▸ Brief:
The entries need to be copied exactly.

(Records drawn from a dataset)
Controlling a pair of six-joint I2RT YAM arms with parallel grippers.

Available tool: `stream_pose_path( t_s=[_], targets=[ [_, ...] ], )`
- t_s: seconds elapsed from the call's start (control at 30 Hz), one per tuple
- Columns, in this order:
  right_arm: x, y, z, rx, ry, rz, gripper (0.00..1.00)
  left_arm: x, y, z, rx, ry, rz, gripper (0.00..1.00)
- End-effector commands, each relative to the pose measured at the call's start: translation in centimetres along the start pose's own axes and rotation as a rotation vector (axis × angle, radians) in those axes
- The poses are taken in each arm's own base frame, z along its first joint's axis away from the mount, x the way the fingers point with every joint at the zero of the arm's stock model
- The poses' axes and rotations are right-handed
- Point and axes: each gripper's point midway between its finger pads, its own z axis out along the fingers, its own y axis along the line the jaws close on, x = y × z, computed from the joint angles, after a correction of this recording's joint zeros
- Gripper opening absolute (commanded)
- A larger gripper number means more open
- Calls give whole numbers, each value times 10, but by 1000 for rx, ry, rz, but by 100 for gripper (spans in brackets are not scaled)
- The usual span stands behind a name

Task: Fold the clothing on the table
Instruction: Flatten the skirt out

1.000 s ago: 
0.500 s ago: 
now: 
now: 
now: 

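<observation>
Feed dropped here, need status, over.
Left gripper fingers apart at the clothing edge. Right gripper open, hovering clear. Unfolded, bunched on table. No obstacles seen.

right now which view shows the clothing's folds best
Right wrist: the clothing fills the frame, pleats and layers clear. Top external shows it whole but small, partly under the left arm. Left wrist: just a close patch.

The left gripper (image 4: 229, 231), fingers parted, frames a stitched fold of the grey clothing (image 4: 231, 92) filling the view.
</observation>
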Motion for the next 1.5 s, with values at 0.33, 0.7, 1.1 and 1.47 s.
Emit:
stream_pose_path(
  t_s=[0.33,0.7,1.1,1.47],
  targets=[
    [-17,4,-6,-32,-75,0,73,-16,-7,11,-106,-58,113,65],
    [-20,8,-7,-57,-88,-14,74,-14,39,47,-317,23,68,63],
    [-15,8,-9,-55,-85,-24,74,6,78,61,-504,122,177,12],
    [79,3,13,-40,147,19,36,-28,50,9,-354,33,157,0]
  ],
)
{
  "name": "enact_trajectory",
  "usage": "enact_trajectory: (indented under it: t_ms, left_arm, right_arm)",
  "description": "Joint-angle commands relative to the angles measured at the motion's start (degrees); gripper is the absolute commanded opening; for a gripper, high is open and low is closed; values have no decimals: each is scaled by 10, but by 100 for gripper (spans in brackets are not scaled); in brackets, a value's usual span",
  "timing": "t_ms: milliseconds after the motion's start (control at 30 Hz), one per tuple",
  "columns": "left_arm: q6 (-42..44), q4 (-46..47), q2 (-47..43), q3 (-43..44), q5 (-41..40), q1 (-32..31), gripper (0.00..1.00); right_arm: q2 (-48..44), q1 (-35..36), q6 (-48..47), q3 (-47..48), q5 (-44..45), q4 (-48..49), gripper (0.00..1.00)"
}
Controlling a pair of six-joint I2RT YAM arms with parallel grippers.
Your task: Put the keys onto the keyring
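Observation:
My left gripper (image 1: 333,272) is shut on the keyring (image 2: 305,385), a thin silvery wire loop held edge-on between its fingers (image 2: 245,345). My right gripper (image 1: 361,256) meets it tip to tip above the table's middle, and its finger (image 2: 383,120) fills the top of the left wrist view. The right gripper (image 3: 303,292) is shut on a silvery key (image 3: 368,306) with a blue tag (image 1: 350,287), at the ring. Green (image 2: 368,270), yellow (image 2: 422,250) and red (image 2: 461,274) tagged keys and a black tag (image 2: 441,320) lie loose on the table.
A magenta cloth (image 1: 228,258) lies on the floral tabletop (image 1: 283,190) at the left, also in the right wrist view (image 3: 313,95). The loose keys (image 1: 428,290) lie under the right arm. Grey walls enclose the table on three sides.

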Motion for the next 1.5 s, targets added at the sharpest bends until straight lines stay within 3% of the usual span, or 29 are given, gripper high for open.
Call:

▸ Solved exercise:
Controlling a pair of six-joint I2RT YAM arms with parallel grippers.

Available tool: `stream_pose_path( t_s=[_], targets=[ [_, ...] ], )`
- t_s: seconds elapsed from the call's start (control at 30 Hz), one per tuple
- Columns, in this order:
  right_arm: x, y, z, rx, ry, rz, gripper (0.00..1.00)
  left_arm: x, y, z, rx, ry, rz, gripper (0.00..1.00)
- End-effector commands, each relative to the pose measured at the call's start: translation in centimetres along the start pose's own axes and rotation as a rotation vector (axis × angle, radians) in those axes
- The poses are taken in each arm's own base frame, z along its first joint's axis away from the mount, x the way the fingers point with every joint at the zero of the arm's stock model
- The poses' axes and rotations are right-handed
- Point and axes: each gripper's point midway between its finger pads, its own z axis out along the fingers, its own y axis along the line the jaws close on, x = y × z, computed from the joint angles, after a correction of this recording's joint zeros
- Gripper opening absolute (commanded)
- A larger gripper number means more open
- Calls give whole numbers, each value times 10, but by 1000 for rx, ry, rz, but by 100 for gripper (spans in brackets are not scaled)
- The usual span stands behind a name

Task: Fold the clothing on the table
Instruction: Flatten the skirt out

1.000 s ago: 
0.500 s ago: 
now: 
now: 
now: 

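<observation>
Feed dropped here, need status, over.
Left gripper fingers apart at the clothing edge. Right gripper open, hovering clear. Unfolded, bunched on table. No obstacles seen.

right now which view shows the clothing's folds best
Right wrist: the clothing fills the frame, pleats and layers clear. Top external shows it whole but small, partly under the left arm. Left wrist: just a close patch.

The left gripper (image 4: 229, 231), fingers parted, frames a stitched fold of the grey clothing (image 4: 231, 92) filling the view.
</observation>
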Motion for the next 1.5 s, with values at 0.33, 0.7, 1.1 and 1.47 s.
Emit:
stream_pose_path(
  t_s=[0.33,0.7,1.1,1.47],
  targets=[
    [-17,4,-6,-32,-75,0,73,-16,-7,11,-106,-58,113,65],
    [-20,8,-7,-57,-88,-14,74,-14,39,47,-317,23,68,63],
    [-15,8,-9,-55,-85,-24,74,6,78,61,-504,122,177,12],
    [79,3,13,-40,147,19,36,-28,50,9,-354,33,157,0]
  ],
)
{
  "name": "enact_trajectory",
  "usage": "enact_trajectory: (indented under it: t_ms, left_arm, right_arm)",
  "description": "Joint-angle commands relative to the angles measured at the motion's start (degrees); gripper is the absolute commanded opening; for a gripper, high is open and low is closed; values have no decimals: each is scaled by 10, but by 100 for gripper (spans in brackets are not scaled); in brackets, a value's usual span",
  "timing": "t_ms: milliseconds after the motion's start (control at 30 Hz), one per tuple",
  "columns": "left_arm: q6 (-42..44), q4 (-46..47), q2 (-47..43), q3 (-43..44), q5 (-41..40), q1 (-32..31), gripper (0.00..1.00); right_arm: q2 (-48..44), q1 (-35..36), q6 (-48..47), q3 (-47..48), q5 (-44..45), q4 (-48..49), gripper (0.00..1.00)"
}
Controlling a pair of six-joint I2RT YAM arms with parallel grippers.
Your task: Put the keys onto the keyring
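Observation:
My left gripper (image 1: 333,272) is shut on the keyring (image 2: 305,385), a thin silvery wire loop held edge-on between its fingers (image 2: 245,345). My right gripper (image 1: 361,256) meets it tip to tip above the table's middle, and its finger (image 2: 383,120) fills the top of the left wrist view. The right gripper (image 3: 303,292) is shut on a silvery key (image 3: 368,306) with a blue tag (image 1: 350,287), at the ring. Green (image 2: 368,270), yellow (image 2: 422,250) and red (image 2: 461,274) tagged keys and a black tag (image 2: 441,320) lie loose on the table.
A magenta cloth (image 1: 228,258) lies on the floral tabletop (image 1: 283,190) at the left, also in the right wrist view (image 3: 313,95). The loose keys (image 1: 428,290) lie under the right arm. Grey walls enclose the table on three sides.
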
Motion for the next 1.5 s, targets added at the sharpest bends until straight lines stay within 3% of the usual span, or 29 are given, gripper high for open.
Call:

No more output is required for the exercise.